## Task directions
When the line containing "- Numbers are" appears in the entries below, begin printing there and stop after the line containing "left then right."; print each of those lines exactly and no other line.

*****

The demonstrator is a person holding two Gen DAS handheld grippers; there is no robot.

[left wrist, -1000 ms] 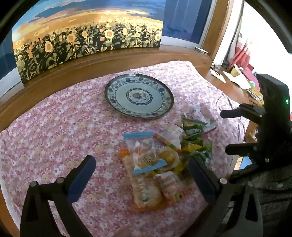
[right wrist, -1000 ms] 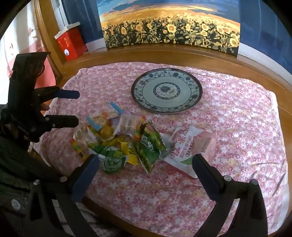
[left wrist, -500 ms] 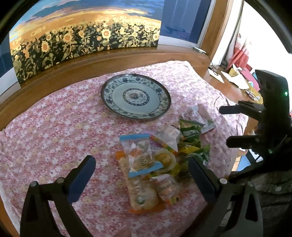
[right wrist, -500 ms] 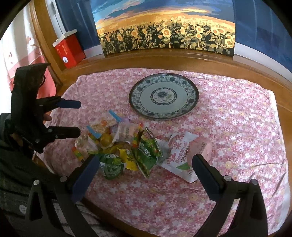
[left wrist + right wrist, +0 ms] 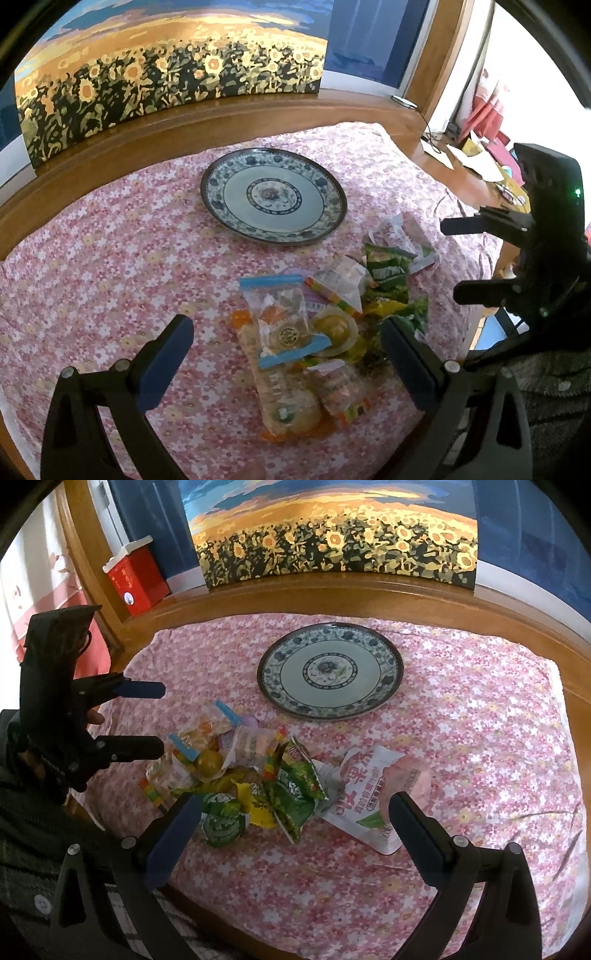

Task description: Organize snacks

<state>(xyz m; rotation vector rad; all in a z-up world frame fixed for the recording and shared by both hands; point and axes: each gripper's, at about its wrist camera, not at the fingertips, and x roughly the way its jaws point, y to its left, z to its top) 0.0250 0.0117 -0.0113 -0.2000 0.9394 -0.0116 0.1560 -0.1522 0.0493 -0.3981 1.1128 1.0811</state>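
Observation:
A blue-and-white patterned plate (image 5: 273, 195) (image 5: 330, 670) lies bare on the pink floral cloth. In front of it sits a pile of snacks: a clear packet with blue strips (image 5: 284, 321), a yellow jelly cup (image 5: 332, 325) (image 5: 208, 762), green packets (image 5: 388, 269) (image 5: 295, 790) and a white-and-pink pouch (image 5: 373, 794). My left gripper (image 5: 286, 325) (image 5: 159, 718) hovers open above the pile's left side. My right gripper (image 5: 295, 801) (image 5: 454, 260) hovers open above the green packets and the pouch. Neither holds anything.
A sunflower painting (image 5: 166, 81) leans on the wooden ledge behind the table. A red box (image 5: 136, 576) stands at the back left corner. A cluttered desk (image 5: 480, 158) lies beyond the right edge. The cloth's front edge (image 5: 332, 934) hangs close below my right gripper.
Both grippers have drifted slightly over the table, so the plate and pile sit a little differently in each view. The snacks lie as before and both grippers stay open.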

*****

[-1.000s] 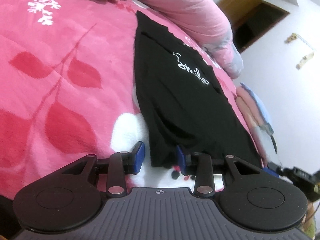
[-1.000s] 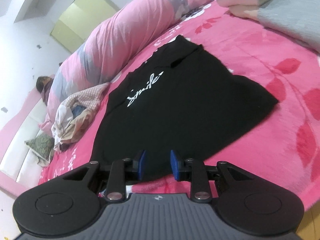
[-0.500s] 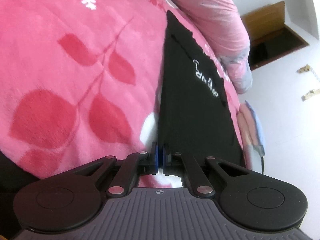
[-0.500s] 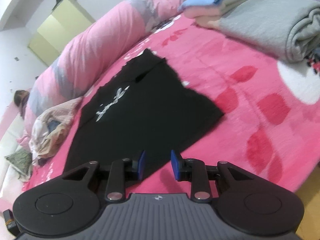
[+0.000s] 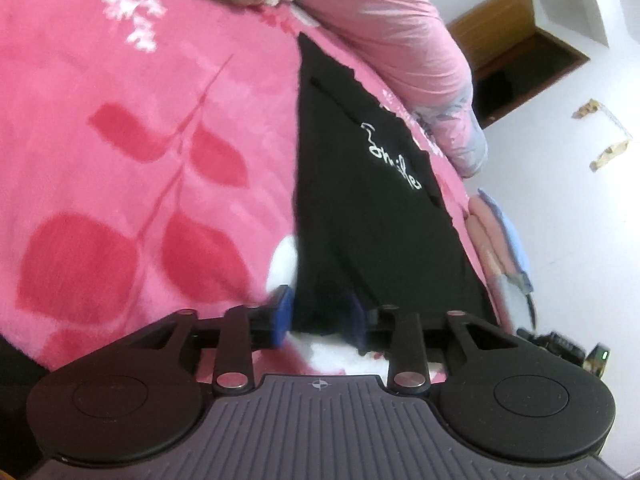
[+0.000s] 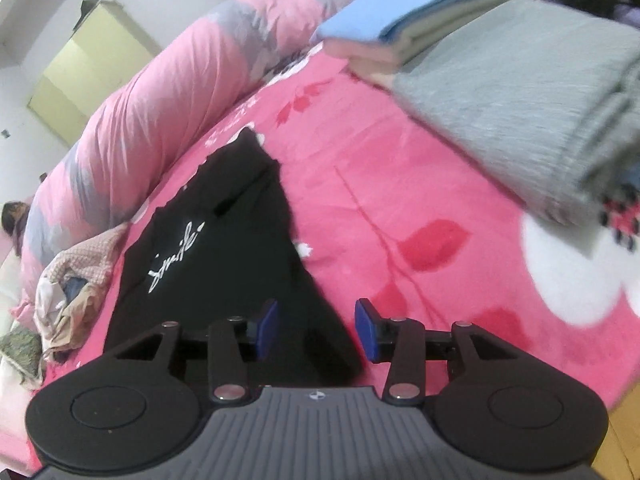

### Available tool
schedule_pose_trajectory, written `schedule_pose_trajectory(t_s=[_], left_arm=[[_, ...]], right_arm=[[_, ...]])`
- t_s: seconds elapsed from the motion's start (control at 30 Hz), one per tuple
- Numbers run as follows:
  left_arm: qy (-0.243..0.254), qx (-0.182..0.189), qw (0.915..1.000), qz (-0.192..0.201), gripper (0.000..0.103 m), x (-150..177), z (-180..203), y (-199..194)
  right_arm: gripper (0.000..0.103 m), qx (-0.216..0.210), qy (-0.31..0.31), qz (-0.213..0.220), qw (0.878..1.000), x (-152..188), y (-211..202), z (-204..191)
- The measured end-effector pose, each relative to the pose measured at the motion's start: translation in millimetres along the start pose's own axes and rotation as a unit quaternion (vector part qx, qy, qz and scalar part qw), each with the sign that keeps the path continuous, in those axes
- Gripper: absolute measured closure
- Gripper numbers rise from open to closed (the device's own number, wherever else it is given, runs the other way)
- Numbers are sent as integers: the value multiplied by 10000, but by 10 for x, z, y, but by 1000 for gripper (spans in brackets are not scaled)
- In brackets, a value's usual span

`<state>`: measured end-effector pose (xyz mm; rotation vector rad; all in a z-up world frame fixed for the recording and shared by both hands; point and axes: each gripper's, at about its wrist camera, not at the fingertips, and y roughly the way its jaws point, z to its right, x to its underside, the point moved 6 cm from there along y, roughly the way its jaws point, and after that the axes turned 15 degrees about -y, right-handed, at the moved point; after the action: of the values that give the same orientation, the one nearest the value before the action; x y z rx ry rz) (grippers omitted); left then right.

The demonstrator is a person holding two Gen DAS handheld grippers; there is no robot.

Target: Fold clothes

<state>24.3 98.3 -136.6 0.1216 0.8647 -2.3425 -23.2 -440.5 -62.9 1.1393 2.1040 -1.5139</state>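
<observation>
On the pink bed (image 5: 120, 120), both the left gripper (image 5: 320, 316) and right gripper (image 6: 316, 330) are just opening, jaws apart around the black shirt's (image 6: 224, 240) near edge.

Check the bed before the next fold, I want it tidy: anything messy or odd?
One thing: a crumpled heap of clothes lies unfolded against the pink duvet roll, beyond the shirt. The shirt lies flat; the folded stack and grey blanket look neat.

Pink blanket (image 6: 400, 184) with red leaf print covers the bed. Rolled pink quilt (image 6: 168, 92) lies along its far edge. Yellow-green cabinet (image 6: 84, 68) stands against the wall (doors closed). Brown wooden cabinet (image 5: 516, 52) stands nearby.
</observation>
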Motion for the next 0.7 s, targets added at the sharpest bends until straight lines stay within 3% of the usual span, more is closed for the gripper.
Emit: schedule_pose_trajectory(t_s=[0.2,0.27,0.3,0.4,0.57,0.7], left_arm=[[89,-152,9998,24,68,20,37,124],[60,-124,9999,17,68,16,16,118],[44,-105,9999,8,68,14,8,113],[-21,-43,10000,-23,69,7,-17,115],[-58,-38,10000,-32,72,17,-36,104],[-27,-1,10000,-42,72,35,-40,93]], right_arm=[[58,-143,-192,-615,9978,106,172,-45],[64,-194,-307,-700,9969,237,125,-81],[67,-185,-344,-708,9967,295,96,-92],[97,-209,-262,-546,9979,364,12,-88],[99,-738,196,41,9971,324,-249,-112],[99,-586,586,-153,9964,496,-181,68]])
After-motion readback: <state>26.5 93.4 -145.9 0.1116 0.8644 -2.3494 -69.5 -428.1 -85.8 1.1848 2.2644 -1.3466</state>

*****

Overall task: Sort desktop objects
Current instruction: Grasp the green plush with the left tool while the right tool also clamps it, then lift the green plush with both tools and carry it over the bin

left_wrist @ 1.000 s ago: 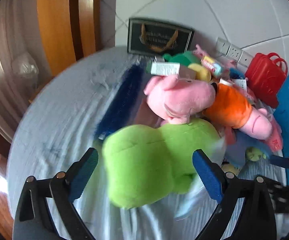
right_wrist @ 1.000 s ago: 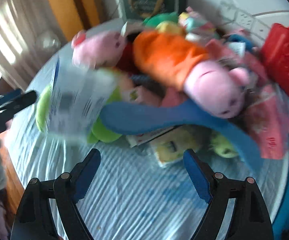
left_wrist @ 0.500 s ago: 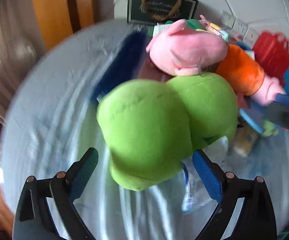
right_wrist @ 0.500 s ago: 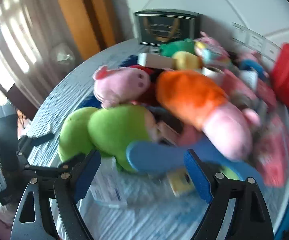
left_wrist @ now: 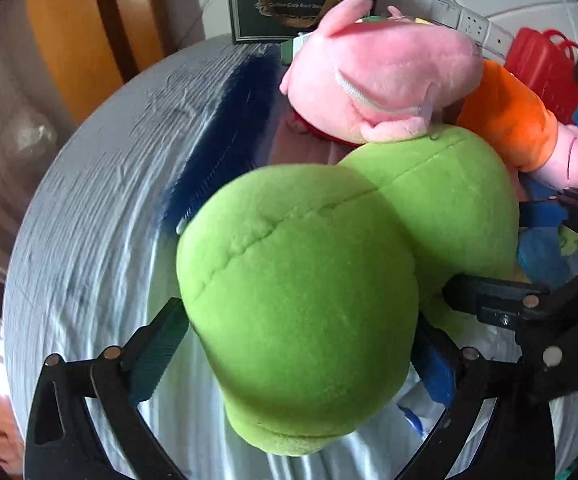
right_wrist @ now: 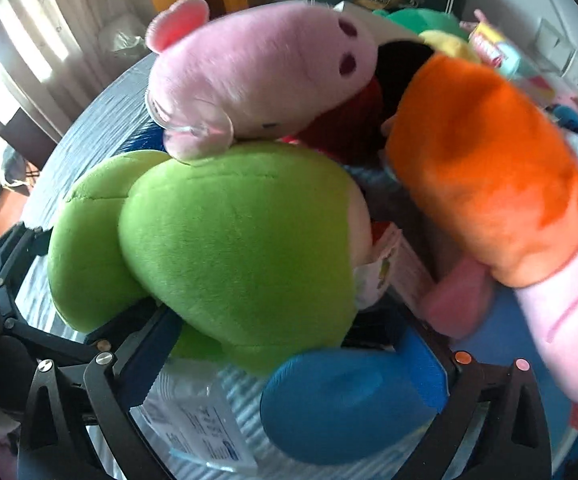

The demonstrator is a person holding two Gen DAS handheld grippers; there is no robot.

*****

## Output of the task
- Numbers are sent as integers: the value multiplied by 10000, but by 10 for x, z, y, but by 1000 for gripper (spans in brackets are not scaled)
- In brackets, a value's usual span

`<state>`: measured end-effector pose (xyz mm; rotation vector rad; all in a z-up world frame fixed for the recording and shared by both hands; point and axes: each gripper's, at about its wrist camera, not at the fingertips, and y roughly the way its jaws point, z to its right, x to its underside, the point moved 6 cm from there along y, roughly the way its jaws point, and after that the axes turned 15 degrees about -y, right-handed, at the moved point; after the action: of the values that give the same orientation, the one nearest the value before the action; x y z rx ry rz) (grippers omitted); left then right.

The exercise requires no additional content.